My guesstimate is 3%, which most of the difference from 2016 benefitting Trump because the Libertarian vote is going to go down from their all-time high (maybe it doesn't if Amash is the candidate) and there's no anti-Trump McMullin candidacy this time. I think most of the anti-Trump 2016 right-wing vote is going home because anti-Trumpism on the right has declined. (I had a thread about this a couple months ago I started which goes in much greater detail.)
As much as I'd like to disagree with you, I can't. I think there were a lot of conservatives that didn't think Trump would be conservative that voted for McMullin or Johnson that are going to vote for Trump this time.
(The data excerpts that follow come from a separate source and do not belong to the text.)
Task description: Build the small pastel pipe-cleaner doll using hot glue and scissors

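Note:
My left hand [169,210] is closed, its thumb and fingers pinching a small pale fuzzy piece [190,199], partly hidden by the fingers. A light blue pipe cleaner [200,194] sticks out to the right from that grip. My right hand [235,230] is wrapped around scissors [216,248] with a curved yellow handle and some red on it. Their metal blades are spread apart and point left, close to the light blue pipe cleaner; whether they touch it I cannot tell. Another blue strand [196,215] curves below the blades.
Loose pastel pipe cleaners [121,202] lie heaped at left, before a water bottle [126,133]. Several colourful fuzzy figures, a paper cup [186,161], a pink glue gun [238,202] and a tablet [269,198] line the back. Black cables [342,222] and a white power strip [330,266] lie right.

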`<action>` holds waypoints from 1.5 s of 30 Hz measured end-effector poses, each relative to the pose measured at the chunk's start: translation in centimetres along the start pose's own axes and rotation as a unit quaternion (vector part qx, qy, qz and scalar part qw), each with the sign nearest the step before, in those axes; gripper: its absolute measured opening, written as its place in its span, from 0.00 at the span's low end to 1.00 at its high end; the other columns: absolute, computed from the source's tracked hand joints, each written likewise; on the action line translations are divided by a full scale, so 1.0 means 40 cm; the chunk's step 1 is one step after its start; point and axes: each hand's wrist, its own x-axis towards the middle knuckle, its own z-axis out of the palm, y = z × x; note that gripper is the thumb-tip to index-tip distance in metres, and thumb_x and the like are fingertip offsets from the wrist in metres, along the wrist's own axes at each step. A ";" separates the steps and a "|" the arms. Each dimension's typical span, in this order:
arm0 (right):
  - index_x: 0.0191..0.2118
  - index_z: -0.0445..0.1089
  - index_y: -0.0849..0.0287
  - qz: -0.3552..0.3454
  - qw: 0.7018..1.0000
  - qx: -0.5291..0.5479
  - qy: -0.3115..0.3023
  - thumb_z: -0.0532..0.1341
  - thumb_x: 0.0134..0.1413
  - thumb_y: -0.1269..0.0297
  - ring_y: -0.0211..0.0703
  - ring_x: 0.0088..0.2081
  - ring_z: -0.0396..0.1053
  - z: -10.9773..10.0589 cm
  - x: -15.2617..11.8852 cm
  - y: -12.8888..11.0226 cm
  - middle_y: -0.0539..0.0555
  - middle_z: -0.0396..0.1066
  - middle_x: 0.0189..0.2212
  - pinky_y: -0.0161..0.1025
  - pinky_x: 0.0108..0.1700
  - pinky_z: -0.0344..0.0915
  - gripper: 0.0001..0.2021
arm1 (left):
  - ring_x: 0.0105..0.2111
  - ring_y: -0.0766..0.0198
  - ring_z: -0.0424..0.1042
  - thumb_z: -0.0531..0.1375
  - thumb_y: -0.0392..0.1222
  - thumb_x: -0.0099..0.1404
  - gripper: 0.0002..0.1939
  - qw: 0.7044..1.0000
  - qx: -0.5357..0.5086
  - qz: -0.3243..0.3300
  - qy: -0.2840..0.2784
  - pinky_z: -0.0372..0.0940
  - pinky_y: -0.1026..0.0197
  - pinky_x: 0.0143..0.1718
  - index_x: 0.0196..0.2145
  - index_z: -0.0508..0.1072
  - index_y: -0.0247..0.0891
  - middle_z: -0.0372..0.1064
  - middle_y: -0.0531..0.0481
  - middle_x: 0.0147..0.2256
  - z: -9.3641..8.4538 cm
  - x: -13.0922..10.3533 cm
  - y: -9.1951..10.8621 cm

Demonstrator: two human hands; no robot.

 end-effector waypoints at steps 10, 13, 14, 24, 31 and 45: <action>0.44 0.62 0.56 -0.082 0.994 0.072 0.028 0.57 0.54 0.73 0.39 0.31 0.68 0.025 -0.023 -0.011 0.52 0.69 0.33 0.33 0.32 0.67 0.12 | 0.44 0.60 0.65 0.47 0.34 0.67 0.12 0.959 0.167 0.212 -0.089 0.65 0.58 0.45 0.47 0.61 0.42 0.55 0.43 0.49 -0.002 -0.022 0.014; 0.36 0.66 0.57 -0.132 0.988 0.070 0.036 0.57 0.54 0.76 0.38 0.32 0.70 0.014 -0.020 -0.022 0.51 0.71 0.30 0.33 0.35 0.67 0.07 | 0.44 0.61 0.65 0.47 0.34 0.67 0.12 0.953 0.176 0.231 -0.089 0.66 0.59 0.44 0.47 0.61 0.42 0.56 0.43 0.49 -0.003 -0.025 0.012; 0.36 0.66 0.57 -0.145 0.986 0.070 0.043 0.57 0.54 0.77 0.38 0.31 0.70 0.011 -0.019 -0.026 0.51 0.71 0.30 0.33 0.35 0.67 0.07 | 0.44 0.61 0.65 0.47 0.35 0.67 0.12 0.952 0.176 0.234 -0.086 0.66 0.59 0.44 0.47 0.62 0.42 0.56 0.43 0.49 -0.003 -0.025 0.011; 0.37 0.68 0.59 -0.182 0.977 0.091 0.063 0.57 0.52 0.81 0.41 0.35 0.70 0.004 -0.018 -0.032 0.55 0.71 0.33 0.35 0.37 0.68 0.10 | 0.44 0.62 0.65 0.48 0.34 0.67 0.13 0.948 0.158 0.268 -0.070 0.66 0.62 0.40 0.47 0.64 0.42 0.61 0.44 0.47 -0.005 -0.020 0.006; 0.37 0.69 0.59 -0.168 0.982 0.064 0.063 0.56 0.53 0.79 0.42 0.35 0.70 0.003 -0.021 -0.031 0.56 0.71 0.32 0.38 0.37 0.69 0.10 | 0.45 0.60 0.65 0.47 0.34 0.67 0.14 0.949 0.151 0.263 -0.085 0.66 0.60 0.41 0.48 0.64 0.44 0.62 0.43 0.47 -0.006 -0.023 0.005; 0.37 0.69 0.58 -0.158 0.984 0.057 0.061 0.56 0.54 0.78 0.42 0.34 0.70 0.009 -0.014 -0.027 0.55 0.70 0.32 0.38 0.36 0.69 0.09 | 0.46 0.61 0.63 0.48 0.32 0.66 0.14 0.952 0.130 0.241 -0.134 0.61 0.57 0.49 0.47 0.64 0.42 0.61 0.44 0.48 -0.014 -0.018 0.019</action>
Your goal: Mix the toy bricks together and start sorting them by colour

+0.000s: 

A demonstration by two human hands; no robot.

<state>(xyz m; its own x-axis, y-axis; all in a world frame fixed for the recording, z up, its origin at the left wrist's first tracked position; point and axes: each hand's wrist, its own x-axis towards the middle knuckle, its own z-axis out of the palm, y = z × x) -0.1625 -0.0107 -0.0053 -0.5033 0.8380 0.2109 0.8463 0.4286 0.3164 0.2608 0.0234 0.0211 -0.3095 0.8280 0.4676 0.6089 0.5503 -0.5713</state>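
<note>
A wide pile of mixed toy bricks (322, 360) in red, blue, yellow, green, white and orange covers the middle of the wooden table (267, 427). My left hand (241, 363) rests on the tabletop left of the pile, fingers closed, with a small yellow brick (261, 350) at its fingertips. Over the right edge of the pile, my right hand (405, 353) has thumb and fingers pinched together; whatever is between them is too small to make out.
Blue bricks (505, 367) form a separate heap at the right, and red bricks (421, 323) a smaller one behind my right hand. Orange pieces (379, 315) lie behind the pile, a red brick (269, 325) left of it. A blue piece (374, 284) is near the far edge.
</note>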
I think the fringe left is going to vote for the green party candidate.
I don't think it's going to be any different from 2016 though. I mean Stein got 1%, which is doable under Hawkins. Joe Biden is not as hated by the left-wing as Hillary Clinton was although some people do. So maybe if Hawkins only gets votes from more DSA/Sanders or nothing clienteles, say 0.7% perhaps?
The Libertarian Party nomination is really the biggest monkey wrench in this discussion. While if you're really a principled small-l libertarian, the Republican Party under Trump have completely left that philosophy and it should increase the size of the Libertarian Party base vote and membership, the difference between say Justin Amash and some of the other options at their Convention are huge as far as number of votes. Really the Libertarian Party have been able to stop gadflies from getting their presidential nomination lately, with the last gadfly that got the nomination arguably being Badnarik in 2004. But you still have that underlying threat in the neverending battle in the party between the more pragmatic and the more purist.
Wouldn't surprise me if there are some GOP or Democratic Party agents at the Libertarian Party Convention even as voting delegates acting covertly to try and nominate the candidate more beneficial to their cause. They've each certainly done worse in the past.